Be proficient in using core Tidyverse packages to clean, transform, and visualise data.
Gain an introduction to basic machine learning concepts through the Tidymodels framework.
Learn to preprocess, build, evaluate, and interpret models using Tidymodels.
Apply Tidyverse and Tidymodels tools to solve real-world problems through hands-on projects.
Delivered remotely
Time zone – Ireland local time
Availability – TBC
Duration – 5 days
Contact hours – Approx. 35 hours
ECT’s – Equal to 3 ECT’s
Language – English
Introductory and Intermediate-level lectures interspersed with hands-on projects. The instructors will provide datasets, but participants are welcome to bring their data. Any code that the instructor produces during these sessions will be uploaded to a publicly available GitHub site after each session.
All sessions will be video recorded and made available to all attendees as soon as possible. If some sessions are not at a convenient time due to different time zones, attendees are encouraged to join as many of the live broadcasts as possible.
At the start of the first day, we will ensure that everyone is comfortable with how Zoom works, and we’ll discuss the procedure for asking questions and raising comments.
No quantitative knowledge is required for this module.
Day one will cover the basics of R for the module. However, some familiarity with any other programming language is welcome.

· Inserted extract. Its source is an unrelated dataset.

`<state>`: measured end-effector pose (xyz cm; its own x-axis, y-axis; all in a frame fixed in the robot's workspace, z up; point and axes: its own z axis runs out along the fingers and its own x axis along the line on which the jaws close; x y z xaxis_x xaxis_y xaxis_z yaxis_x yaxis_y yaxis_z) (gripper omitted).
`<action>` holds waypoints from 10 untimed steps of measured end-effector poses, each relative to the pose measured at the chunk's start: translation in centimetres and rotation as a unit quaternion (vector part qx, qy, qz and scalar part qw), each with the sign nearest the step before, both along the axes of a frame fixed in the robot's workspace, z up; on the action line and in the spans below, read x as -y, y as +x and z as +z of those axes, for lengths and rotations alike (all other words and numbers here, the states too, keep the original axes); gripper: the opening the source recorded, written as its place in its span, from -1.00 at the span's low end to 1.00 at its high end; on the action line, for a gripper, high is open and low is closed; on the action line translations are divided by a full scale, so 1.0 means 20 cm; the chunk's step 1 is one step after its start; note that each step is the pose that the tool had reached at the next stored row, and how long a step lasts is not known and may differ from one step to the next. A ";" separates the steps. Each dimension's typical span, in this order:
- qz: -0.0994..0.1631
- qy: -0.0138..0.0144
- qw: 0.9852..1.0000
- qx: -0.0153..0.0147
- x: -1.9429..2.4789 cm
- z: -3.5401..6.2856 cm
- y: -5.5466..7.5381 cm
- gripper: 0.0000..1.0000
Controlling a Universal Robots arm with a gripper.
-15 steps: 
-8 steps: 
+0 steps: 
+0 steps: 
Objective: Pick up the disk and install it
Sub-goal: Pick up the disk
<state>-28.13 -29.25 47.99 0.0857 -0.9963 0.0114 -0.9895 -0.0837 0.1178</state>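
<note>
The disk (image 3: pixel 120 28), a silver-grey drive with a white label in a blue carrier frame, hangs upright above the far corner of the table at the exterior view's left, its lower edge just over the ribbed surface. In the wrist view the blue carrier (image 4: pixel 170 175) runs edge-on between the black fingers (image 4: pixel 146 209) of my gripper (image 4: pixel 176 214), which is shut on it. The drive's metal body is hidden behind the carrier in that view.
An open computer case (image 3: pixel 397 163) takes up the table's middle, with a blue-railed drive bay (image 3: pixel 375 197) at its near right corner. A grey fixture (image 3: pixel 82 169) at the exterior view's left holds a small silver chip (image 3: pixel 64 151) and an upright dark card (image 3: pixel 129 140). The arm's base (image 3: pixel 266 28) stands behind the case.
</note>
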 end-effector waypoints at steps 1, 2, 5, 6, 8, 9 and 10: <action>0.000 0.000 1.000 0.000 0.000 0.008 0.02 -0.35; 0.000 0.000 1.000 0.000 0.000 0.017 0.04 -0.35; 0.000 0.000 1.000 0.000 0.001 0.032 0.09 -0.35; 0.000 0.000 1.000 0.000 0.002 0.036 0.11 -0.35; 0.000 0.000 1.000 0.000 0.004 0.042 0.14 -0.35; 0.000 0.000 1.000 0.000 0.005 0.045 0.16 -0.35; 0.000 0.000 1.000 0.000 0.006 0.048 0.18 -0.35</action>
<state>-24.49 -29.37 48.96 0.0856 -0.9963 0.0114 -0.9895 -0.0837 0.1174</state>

A computer with a working version of R or RStudio is required. R and RStudio are free and open-source software for PCs, Macs, and Linux computers.
Participants should be able to install additional software on their computers during the course (please ensure you have computer administration rights).

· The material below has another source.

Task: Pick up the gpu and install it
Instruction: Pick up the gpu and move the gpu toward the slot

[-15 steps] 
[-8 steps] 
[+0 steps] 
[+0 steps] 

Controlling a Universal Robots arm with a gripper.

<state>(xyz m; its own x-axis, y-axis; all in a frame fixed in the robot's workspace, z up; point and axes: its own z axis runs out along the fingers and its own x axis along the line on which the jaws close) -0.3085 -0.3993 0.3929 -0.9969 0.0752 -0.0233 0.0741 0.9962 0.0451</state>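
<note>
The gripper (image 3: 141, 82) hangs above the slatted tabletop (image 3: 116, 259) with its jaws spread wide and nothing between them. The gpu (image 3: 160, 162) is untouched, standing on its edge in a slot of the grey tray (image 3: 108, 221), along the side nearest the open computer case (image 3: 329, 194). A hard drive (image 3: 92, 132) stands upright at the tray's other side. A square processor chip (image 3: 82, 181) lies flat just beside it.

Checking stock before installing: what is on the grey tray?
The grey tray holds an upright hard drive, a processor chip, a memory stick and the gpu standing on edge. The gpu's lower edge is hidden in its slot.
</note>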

Although not absolutely necessary, a large monitor and a second screen could improve the learning experience. Participants are also encouraged to keep their webcams active to increase their interaction with the instructor and other students.

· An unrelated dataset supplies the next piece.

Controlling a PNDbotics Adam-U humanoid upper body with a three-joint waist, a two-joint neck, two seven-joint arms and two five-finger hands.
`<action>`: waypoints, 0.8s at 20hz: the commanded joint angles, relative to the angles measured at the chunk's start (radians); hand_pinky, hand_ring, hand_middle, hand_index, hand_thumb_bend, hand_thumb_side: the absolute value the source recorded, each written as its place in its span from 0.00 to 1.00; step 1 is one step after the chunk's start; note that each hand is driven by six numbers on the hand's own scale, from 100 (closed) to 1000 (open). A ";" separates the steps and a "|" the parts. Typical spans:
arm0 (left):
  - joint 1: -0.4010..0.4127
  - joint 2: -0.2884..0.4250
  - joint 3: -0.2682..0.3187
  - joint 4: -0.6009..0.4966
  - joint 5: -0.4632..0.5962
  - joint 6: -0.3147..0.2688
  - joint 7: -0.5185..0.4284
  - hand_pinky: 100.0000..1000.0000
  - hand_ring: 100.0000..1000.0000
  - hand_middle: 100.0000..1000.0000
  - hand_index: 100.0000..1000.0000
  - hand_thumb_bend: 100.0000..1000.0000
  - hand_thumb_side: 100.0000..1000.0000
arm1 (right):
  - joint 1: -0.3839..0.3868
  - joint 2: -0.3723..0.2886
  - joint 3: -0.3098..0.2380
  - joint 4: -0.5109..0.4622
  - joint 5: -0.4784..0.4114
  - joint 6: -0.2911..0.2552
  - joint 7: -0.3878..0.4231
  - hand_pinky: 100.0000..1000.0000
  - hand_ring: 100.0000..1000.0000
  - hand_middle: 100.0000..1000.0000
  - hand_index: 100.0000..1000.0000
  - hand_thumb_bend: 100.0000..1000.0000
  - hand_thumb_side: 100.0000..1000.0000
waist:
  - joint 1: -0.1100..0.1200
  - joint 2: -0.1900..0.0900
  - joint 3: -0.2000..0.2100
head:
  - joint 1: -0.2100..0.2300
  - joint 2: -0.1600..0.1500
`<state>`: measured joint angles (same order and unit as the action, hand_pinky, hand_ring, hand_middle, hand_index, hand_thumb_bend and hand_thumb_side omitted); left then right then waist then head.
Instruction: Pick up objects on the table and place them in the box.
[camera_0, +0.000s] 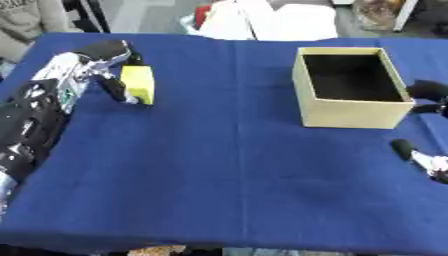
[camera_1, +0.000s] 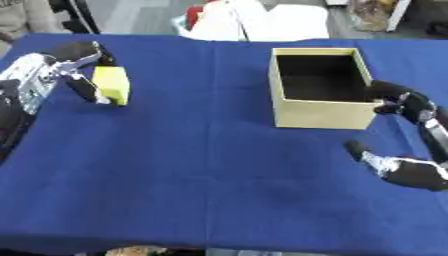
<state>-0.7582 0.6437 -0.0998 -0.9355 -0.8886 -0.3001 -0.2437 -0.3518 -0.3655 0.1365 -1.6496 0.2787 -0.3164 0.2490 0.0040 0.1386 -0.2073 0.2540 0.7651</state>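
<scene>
A: Left eye view. Your left hand (camera_0: 96, 62) sits at the far left of the bench (camera_0: 219, 165), with its fingers (camera_0: 114, 87) and thumb curled about the yellow block (camera_0: 138, 84). The block stands on edge, long axis running away from you, right against the palm side of that hand. The box (camera_0: 350, 87) lies well apart to the right, across the middle of the blue cloth.

B: Which hand is nearer the block?

A: Your left by far; it is already pinching it. Whether the block rests on the cloth or is just lifted, I cannot tell. The coming move, as I judge it, is a carry rightward to the box.

B: And the box?

A: Open at the top, upright, its inside dark; nothing shows in it from this view.

A: Right eye view. Your right hand (camera_1: 411, 150) appears just beside the right wall of the box, fingers (camera_1: 389, 92) apart and relaxed, the thumb spread toward you, holding nothing. One fingertip lies close to the box's near right corner; contact cannot be told.

B: Anything else on the cloth?

A: No other loose thing shows on it in either view.
</scene>
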 joint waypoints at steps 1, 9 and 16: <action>-0.030 0.053 0.005 -0.081 0.051 -0.003 0.009 0.65 0.48 0.32 0.58 0.58 0.17 | -0.011 -0.015 -0.005 -0.008 -0.006 -0.002 0.002 0.75 0.87 0.82 0.94 0.37 0.34 | 0.002 -0.016 0.002 | -0.001 0.005; -0.154 -0.019 -0.052 -0.209 0.139 -0.024 -0.023 0.65 0.47 0.33 0.59 0.58 0.16 | -0.018 -0.007 0.014 -0.006 -0.011 -0.007 0.021 0.75 0.88 0.82 0.94 0.37 0.34 | 0.002 -0.025 -0.006 | 0.019 0.005; -0.271 -0.182 -0.109 -0.218 0.158 -0.068 -0.036 0.66 0.47 0.35 0.60 0.59 0.15 | -0.044 0.022 0.049 -0.005 -0.028 -0.016 0.058 0.75 0.88 0.82 0.94 0.36 0.35 | 0.004 -0.027 -0.048 | 0.050 0.005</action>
<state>-1.0021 0.4731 -0.2048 -1.1359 -0.7368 -0.3588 -0.2804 -0.3791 -0.3392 0.1839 -1.6442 0.2617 -0.3300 0.2992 0.0104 0.1276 -0.2577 0.2975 0.7651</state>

Cancellations are accepted up to 28 days before the course start date subject to a 25% cancellation fee. Cancellations later than this may be considered, contact oliverhooker@prstatistics.com. Failure to attend will result in the full cost of the course being charged. In the unfortunate event that a course is cancelled due to unforeseen circumstances a full refund of the course fees will be credited.
Day 1: A Short Course in R Basics (9:30 – 17:30)
This day provides participants with the foundational R skills required for working with Tidyverse and
Tidymodels. It is designed for beginners or those needing a refresher in R programming.
Section 1 (R Essentials): This section focuses on R syntax, variables, data types, conditionals (`if`, `else`, `elif`), loops (`for`, `while`), and writing reusable code using functions.
Section 2 (Data Structures and File Handling in R): This section emphasises understanding data structures (e.g., vectors, data frames, lists) and handling files by reading/writing data (e.g., CSVs) for manipulation and analysis.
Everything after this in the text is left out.